Happy New Books Year

I recently came across Little Men and Jo’s Boys. They took me back to school. The latest edition has a very peppy cover. And I found them in the home of an under-30 professional. The family spends Rs 1,000 at least every-month on printed books. In that generation, I come across so many bright people who proudly say that they don’t read, so the book buyer caught my attention. A 1950s edition of Little Women stood with them.

American author Louisa May Alcott was published in 1886. I know Le Petit Prince by Antoine de Saint-Exupéry has gone into its 70e edition with 140 million copies sold worldwide. That’s because its almost impossible now to get the book in India with the original cover. And all the new covers are blotchy before the preciseness of the original penwork. The writer was an illustrator of the 1940s, so publishers should have kept that in mind and not changed the cover.
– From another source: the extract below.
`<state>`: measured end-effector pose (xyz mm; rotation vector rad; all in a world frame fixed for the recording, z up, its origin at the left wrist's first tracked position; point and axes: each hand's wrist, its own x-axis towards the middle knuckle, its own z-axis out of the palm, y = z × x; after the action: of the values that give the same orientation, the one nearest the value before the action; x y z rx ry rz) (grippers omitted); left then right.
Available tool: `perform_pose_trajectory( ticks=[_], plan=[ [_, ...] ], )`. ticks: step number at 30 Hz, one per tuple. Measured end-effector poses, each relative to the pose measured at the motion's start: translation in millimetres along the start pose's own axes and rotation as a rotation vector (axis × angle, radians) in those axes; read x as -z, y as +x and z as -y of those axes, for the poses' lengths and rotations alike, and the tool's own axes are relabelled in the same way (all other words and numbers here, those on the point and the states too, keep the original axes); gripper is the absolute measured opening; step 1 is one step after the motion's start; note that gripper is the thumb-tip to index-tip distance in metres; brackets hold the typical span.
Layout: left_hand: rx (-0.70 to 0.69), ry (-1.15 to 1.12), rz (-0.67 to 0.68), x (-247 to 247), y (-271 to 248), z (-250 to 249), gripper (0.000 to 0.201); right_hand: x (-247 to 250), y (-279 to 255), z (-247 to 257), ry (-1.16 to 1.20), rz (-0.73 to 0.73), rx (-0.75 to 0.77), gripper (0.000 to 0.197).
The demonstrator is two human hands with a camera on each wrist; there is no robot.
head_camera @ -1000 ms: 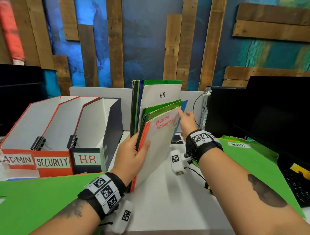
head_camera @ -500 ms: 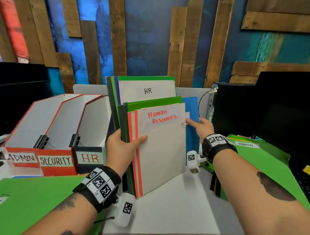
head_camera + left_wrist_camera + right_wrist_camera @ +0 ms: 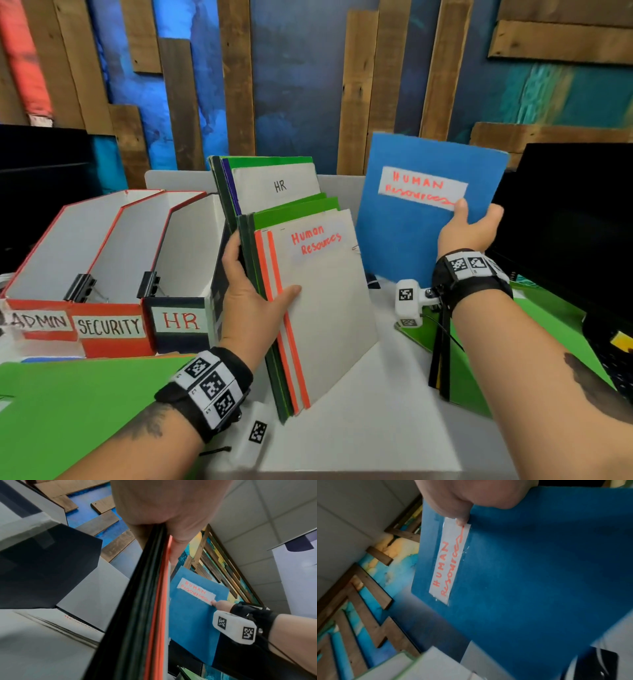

In most cases, however, it’s the new wrapper that draws the reader first. Penguin has very cleverly reintroduced in India all the classics with new jackets. From Feluda compilations to Louis L’Amour to the Christie omnibuses, everything these days have new clothes.

It means, classics sales have not stopped, though almost every one of them now have electronic versions. That it’s still a pleasure to hold and read a book, get into a Christie murder’s slow-paced laidback atmosphere when one could just as well watch Richard Castle on television. But wait, the Heat series is also a fast and furious read, like Larsen is. Not to forget the Englishman Tarquin Hall and his exquisitely oh-so-Indian samosas on a cold winter night, which takes me to also Ibne Safi, the 20th century Jasusi Duniya writer. Any old wine is good, a new bottle adds to the fizz. Happy New books Year.